Tali iniziative, spiega l’analista di Trivium China Joe Mazur, sono una “chiara indicazione, in particolare per la nuova amministrazione Trump”, che il gigante asiatico non si limiterà ad assorbire qualsiasi “repressione economica” imposta da Washington. Wang Yiwei, esperto di affari internazionali presso la Renmin University di Pechino afferma che “il messaggio della Cina è molto chiaro” aggiungendo che se il prossimo inquilino della Casa Bianca avvierà una guerra commerciale i cinesi risponderanno colpendo le catene logistiche e i costi di questo scontro saranno così sostenuti “da entrambi i mercati”. Xi Jinping non ha esitato a esprimersi sull’argomento dichiarando che le guerre tariffarie e tecnologiche “sono contrarie alle tendenze storiche e ai principi dell’economia e nessuno ne esce vincente”.

Il confronto tra le due superpotenze non è confinato solo al piano degli scambi commerciali. Le nomine di falchi anticinesi annunciate da Trump – tra queste Marco Rubio come segretario di Stato e Mike Waltz come consigliere per la Sicurezza nazionale - lasciano pochi dubbi. Anche in questo caso la Cina non intende restare a guardare. Lo dimostrano la presentazione dei prototipi di nuovi caccia di sesta generazione, le massicce incursioni di navi da guerra nelle acque attorno a Taiwan e l’approvazione di restrizioni sui visti a funzionari statunitensi accusati di aver interferito negli affari di Hong Kong. L’assertività di Xi Jinping trova poi espressione nella crescente aggressività degli attacchi informatici, seppur negati ufficialmente, condotti dagli hacker della Repubblica Popolare ai danni delle infrastrutture critiche e ai network delle telecomunicazioni degli Stati Uniti.

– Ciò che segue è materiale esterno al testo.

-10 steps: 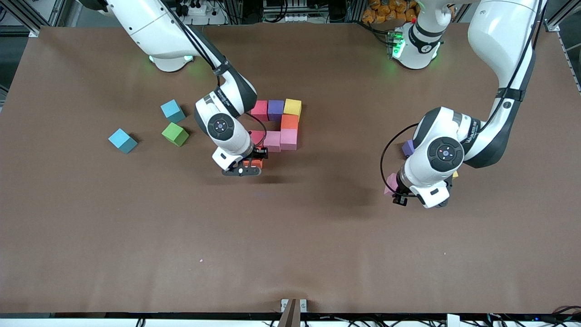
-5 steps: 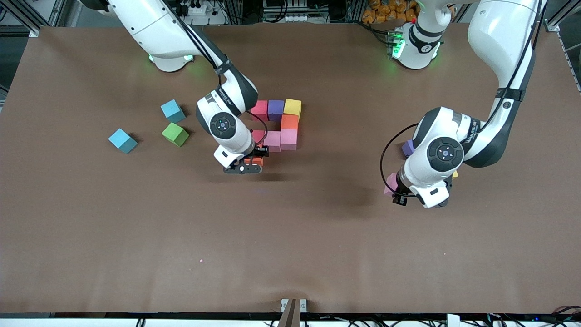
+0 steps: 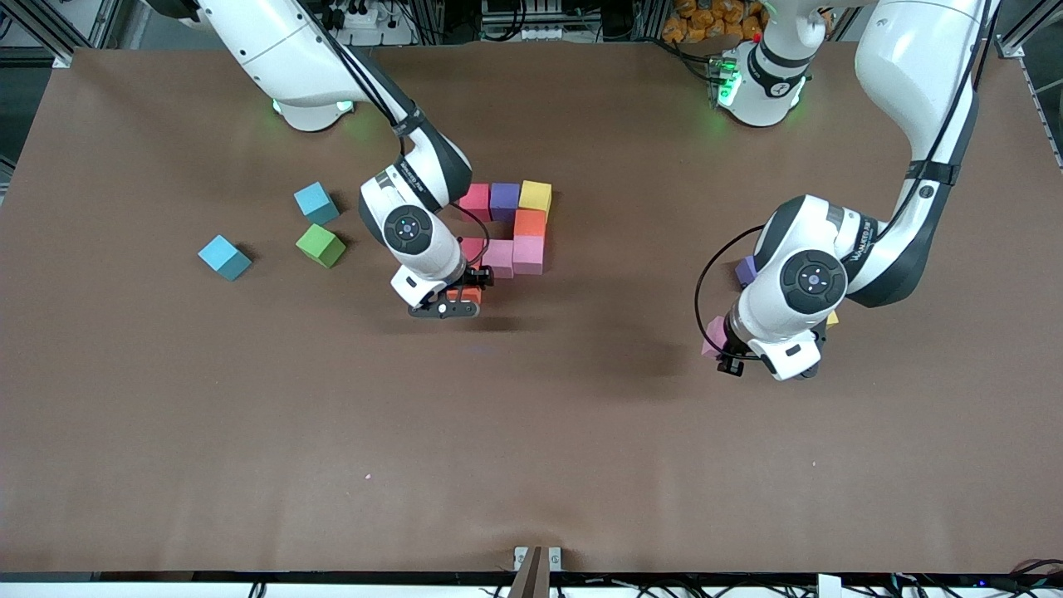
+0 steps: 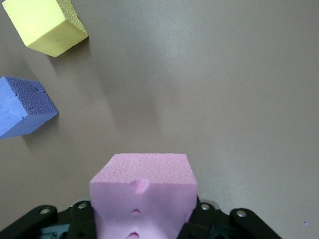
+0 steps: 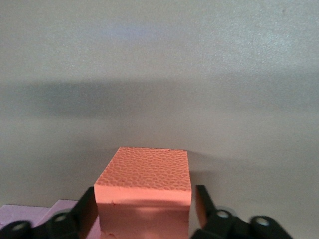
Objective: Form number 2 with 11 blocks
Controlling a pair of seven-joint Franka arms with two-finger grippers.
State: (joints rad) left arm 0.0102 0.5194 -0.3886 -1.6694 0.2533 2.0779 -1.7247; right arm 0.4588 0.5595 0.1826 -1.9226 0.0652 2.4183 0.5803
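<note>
**A:** Grippers first: what is each one doing?

**B:** The left gripper point(image 3: 731, 359) is clenched on a pink block point(image 4: 143, 194), which fills the space between its fingers point(image 4: 84, 214). It is over the left arm's end of the table point(image 3: 531, 432).

**A:** Anything lying close to it?

**B:** A loose purple block point(image 4: 22, 107) and a loose yellow block point(image 4: 45, 25) lie on the table just ahead of that gripper, apart from each other and from the held one. In the front view the arm's wrist hides most of both.

**A:** And the right gripper point(image 3: 461, 297)?

**B:** It is low, at the nearer end of the unfinished figure point(image 3: 530, 223), with an orange-red block point(image 5: 144, 169) sitting squarely in its mouth. Whether it is grasping that block or has let go, I cannot tell.

**A:** What does the figure look like around it?

**B:** Red, purple and yellow blocks form the row farthest from the front camera. An orange block comes down from the yellow end, then pink ones run back toward the gripper. Pale pink shows right beside the orange-red block in the right wrist view.

**A:** What else is on the table?

**B:** A green block point(image 3: 320, 245) lies past that gripper toward the right arm's end, with two light-blue cubes point(image 3: 315, 203) point(image 3: 224, 257) near it.
</note>
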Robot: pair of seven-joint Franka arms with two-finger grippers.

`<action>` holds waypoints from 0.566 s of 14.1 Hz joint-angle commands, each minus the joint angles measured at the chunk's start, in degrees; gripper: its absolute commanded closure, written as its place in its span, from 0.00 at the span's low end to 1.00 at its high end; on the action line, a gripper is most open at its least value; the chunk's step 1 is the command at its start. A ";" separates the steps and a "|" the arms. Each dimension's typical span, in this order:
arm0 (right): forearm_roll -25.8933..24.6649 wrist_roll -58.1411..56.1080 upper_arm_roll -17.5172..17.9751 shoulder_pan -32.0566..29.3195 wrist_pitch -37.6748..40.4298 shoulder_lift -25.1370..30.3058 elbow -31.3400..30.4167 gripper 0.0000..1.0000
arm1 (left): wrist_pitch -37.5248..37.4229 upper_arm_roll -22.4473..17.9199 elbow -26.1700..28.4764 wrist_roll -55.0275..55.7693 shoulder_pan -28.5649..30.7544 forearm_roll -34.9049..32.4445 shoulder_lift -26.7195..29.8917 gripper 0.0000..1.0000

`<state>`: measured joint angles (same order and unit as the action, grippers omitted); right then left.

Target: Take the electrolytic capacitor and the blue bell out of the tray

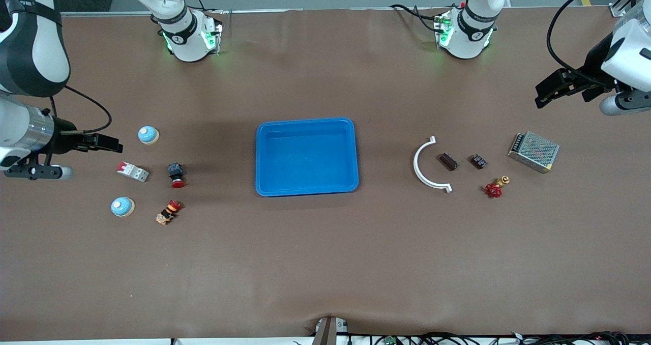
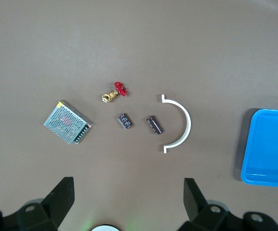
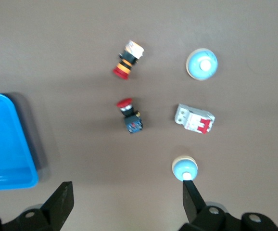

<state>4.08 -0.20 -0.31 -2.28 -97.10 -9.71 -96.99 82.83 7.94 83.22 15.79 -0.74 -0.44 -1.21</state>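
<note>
Two blue dome bells lie toward the right arm's end: one (image 1: pixel 148 135) (image 3: pixel 184 167) farther from the front camera, one (image 1: pixel 122 206) (image 3: pixel 202 64) nearer. Two small dark capacitors (image 1: pixel 448 161) (image 1: pixel 478 161) lie toward the left arm's end and show in the left wrist view (image 2: pixel 153 124) (image 2: pixel 124 120). A blue tray (image 1: pixel 305 122) sits mid-table, empty. My right gripper (image 1: pixel 109 144) (image 3: pixel 127 190) is open and empty, over the table beside the farther bell. My left gripper (image 1: pixel 543 94) (image 2: pixel 128 185) is open and empty, over bare table by the power supply.
Near the bells lie a white-and-red circuit breaker (image 1: pixel 132 171), a red push button (image 1: pixel 176 175) and a banded button (image 1: pixel 169 212). Near the capacitors lie a white curved bracket (image 1: pixel 424 167), a red valve (image 1: pixel 494 188) and a metal mesh power supply (image 1: pixel 533 151).
</note>
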 commanded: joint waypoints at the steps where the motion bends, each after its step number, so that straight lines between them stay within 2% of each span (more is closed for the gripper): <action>1: -1.27 3.44 -0.39 3.41 1.74 -2.94 4.52 0.00 | -1.09 0.15 -0.43 -1.11 0.30 -0.09 0.59 0.00; 6: -2.15 7.67 -0.39 5.79 1.74 -3.65 6.09 0.00 | -1.09 0.23 -0.43 -1.11 0.30 -0.09 0.59 0.00; 8: -4.77 8.02 -0.65 5.71 2.09 -3.39 8.29 0.00 | -1.09 0.23 -0.43 -1.11 0.30 -0.09 0.59 0.00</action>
<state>1.76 6.60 -0.44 3.36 -96.79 -12.67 -92.49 82.83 7.96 83.21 15.79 -0.74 -0.44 -1.21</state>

Inoltre, scrive il Washington Post, la Cina è al lavoro per sfruttare le crepe nel potere americano che potrebbero derivare dall’imprevedibile politica estera di Trump. Esempi di questa strategia adottata dall'erede del Celeste Impero sono il benvenuto dato all’Indonesia entrata nel club dei BRICS, il corteggiamento dei Paesi del cosiddetto Sud globale e persino il ramoscello di ulivo teso al Giappone. Ad ogni modo una porta nel dialogo tra le due superpotenze potrebbe essere ancora aperta. Nel corso di un’intervista Trump ha detto di essere in contatto, tramite i suoi consiglieri, con il leader cinese con il quale prevede, “probabilmente”, di andare "molto d’accordo".

Il ministero degli Esteri di Pechino ha commentato le parole del presidente eletto definendole di ”grande importanza” per la Cina. Le autorità del Paese del dragone sanno che la volubilità del tycoon è un fattore di cui tenere conto ma essa, comunque, non spaventa più come un tempo.